Assignment: Return the lines of the data below exactly. Start at the first and end with the line containing "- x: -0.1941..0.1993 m".

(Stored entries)
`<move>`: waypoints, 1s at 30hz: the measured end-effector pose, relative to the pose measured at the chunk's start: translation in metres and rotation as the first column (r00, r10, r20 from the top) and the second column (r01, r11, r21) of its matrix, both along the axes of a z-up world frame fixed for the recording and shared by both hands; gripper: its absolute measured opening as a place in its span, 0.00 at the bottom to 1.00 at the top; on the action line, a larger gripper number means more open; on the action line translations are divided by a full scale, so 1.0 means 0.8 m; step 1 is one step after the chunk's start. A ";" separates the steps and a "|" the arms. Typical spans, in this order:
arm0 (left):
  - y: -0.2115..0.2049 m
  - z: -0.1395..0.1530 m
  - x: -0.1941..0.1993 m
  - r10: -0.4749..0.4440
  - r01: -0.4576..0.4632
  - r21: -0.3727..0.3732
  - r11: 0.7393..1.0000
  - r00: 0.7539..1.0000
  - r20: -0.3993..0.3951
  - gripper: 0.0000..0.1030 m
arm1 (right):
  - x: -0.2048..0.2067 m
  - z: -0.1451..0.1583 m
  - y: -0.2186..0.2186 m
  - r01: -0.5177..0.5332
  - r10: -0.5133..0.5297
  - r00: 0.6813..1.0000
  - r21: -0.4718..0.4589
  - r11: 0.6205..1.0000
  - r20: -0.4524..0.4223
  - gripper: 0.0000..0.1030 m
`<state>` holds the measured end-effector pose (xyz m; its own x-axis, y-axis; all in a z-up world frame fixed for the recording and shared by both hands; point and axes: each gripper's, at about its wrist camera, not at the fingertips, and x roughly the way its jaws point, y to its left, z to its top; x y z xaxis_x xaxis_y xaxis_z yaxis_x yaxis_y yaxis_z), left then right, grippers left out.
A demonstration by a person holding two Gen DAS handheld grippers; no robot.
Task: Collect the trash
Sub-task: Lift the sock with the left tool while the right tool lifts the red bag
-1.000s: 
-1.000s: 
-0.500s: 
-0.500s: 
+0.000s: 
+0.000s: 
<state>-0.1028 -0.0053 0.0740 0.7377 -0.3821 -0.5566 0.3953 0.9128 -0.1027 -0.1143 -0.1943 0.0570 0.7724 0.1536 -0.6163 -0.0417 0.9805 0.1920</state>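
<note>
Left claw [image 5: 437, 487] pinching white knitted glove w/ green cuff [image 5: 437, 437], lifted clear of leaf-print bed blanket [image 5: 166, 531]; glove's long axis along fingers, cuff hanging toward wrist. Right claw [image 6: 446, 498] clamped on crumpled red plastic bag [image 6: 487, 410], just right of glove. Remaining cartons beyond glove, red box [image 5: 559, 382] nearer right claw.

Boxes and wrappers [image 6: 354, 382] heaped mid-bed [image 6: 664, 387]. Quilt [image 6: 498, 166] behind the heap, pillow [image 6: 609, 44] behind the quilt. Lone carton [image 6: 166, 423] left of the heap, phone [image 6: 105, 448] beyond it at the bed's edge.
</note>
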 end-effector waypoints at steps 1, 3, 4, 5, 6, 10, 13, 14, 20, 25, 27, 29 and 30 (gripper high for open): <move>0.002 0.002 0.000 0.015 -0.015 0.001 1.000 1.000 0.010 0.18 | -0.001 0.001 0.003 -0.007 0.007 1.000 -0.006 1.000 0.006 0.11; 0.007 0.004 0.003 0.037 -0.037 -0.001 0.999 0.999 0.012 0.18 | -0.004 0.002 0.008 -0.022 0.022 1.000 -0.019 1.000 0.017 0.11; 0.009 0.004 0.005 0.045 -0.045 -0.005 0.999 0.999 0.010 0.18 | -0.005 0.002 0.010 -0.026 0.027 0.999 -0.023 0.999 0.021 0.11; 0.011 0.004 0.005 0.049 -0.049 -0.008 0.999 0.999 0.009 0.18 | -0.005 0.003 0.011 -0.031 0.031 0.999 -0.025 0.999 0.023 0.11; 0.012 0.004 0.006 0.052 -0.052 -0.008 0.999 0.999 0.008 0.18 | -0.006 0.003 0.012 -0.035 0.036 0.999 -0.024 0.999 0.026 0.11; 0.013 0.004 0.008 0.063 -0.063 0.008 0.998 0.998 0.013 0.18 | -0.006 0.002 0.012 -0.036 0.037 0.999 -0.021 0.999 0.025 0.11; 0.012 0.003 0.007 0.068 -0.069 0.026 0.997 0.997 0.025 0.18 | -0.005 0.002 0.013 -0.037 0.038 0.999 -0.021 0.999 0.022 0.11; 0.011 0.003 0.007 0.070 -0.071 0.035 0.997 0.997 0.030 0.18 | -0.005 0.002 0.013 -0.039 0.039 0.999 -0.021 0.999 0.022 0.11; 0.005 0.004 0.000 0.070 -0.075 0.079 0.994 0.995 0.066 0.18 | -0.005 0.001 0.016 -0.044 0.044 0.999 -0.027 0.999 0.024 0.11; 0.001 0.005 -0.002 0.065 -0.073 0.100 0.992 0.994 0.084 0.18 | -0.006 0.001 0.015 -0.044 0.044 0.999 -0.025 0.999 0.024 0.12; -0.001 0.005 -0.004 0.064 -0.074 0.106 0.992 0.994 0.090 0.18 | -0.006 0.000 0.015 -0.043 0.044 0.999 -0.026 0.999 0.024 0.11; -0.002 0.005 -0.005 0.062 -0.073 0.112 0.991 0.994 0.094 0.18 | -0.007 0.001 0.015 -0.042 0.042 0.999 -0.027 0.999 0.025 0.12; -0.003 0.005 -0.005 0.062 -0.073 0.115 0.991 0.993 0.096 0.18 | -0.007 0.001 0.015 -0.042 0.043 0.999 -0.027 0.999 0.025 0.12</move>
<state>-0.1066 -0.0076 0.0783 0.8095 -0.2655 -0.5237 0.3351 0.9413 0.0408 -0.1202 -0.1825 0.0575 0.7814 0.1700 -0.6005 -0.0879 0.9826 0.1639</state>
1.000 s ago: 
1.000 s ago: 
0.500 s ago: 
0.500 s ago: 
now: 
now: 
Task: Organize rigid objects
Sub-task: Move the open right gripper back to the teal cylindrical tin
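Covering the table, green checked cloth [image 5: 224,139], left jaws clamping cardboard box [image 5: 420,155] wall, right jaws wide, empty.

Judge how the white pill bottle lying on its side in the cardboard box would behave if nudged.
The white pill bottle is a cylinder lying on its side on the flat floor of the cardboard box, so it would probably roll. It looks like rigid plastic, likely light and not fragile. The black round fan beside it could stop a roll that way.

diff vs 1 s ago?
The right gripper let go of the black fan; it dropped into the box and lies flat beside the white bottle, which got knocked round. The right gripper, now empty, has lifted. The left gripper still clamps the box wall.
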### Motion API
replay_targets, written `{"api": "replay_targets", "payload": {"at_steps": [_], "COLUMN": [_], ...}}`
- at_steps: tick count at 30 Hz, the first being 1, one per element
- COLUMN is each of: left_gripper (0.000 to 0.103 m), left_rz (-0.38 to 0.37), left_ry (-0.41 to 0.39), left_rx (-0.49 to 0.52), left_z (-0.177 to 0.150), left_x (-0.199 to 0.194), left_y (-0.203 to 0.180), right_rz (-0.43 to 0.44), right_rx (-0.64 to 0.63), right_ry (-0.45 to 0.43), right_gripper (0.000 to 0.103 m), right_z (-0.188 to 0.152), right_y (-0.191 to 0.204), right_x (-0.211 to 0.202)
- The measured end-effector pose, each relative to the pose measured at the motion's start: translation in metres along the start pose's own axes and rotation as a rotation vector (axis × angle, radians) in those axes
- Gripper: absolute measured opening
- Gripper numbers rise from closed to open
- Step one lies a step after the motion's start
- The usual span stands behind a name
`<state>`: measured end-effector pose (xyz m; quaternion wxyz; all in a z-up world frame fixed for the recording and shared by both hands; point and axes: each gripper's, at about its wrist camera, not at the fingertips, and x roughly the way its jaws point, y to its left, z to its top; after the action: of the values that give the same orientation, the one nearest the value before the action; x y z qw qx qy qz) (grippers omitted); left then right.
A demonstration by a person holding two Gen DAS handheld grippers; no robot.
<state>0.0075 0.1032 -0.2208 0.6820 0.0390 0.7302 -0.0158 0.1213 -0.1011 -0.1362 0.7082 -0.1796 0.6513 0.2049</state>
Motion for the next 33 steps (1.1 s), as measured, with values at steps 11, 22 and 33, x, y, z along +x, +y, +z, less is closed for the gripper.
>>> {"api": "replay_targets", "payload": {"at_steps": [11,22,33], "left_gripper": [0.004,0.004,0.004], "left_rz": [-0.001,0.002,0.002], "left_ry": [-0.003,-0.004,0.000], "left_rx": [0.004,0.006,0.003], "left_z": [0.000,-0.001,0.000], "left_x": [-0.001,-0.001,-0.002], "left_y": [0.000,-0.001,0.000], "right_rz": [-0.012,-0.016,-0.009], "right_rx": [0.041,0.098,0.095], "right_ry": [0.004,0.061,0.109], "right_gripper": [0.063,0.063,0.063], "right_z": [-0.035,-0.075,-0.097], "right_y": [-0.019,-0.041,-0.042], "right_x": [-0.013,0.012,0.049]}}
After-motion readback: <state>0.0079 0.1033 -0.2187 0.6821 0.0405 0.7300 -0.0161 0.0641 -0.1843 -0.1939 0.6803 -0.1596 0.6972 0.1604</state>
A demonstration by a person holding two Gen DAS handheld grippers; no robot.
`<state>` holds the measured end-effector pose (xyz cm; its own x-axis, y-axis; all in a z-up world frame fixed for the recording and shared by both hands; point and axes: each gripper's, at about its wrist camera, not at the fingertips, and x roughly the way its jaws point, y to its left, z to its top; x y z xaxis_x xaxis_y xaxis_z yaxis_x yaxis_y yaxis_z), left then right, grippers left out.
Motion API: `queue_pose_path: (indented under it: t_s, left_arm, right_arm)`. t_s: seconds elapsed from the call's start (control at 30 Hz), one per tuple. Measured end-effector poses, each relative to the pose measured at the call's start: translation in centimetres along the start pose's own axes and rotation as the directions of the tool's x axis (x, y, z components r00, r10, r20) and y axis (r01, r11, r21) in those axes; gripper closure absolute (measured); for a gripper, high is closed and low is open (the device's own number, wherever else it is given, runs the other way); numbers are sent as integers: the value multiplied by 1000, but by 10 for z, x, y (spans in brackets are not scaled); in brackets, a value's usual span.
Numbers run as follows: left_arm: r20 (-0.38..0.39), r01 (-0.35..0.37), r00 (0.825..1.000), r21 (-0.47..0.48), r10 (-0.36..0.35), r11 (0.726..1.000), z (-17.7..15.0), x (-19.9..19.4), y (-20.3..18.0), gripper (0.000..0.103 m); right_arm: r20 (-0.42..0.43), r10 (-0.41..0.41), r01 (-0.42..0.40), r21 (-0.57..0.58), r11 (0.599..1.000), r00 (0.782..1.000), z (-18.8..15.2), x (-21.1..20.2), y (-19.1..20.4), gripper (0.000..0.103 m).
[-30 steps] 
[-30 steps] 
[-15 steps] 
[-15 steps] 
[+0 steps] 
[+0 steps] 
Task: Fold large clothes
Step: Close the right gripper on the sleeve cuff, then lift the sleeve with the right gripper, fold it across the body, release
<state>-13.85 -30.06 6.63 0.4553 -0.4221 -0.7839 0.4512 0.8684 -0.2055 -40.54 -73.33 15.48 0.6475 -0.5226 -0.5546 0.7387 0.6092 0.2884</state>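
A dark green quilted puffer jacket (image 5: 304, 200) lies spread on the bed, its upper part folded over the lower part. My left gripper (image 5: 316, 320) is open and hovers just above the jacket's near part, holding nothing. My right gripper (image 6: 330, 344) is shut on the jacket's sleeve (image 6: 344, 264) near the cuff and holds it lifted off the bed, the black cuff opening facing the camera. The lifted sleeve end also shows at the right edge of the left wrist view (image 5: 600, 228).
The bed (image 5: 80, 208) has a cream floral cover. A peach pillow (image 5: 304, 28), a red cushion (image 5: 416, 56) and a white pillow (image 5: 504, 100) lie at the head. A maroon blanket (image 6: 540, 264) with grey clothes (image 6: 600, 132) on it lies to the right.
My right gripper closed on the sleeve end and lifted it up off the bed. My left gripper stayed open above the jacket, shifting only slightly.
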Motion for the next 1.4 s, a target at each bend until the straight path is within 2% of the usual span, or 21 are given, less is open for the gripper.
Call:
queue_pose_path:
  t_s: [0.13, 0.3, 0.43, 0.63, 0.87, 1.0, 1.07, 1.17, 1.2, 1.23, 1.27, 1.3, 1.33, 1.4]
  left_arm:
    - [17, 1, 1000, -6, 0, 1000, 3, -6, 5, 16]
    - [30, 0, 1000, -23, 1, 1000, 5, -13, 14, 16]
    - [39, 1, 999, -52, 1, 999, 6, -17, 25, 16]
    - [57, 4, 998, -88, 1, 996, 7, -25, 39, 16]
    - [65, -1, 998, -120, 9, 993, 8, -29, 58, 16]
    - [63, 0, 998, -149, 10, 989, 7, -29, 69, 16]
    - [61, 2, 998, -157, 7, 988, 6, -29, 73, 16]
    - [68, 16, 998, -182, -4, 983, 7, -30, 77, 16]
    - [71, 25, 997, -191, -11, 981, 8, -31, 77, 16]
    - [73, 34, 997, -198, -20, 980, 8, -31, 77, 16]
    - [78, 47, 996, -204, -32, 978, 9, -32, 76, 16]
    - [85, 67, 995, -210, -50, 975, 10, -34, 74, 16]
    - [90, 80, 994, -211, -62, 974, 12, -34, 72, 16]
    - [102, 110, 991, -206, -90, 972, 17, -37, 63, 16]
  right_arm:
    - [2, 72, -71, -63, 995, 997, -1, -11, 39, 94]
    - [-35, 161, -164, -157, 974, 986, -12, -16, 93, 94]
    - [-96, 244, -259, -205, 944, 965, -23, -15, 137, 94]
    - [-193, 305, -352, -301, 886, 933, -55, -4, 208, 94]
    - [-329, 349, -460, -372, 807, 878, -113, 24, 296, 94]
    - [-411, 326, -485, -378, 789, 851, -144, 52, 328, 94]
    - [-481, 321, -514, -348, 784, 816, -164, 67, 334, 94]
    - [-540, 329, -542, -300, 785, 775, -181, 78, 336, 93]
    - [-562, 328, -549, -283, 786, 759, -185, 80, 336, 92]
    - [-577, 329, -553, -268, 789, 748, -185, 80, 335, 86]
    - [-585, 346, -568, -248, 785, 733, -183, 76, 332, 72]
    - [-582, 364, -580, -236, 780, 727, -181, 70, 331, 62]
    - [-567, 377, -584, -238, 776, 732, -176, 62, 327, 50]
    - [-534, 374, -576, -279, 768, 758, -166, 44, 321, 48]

Exercise output:
`<move>`: waypoints, 1s at 30hz: the measured end-effector pose, relative to the pose measured at the chunk's start: translation in metres and rotation as the first column (r00, r10, r20 from the top) and the second column (r01, r11, r21) of its matrix, both along the axes of a z-up world frame fixed for the recording and shared by both hands; gripper: its absolute measured opening as a place in its span, 0.00 at the bottom to 1.00 at the top; on the action line, a larger gripper number means more open; on the action line translations are divided by a full scale, so 1.0 means 0.8 m; step 1 is one step after the chunk's start. A ";" separates the steps and a "|" the arms. Typical spans, in this order:
arm0 (left):
  - y: -0.2115..0.2049 m
  - z: -0.1395..0.1530 m
  - x: -0.1941..0.1993 m

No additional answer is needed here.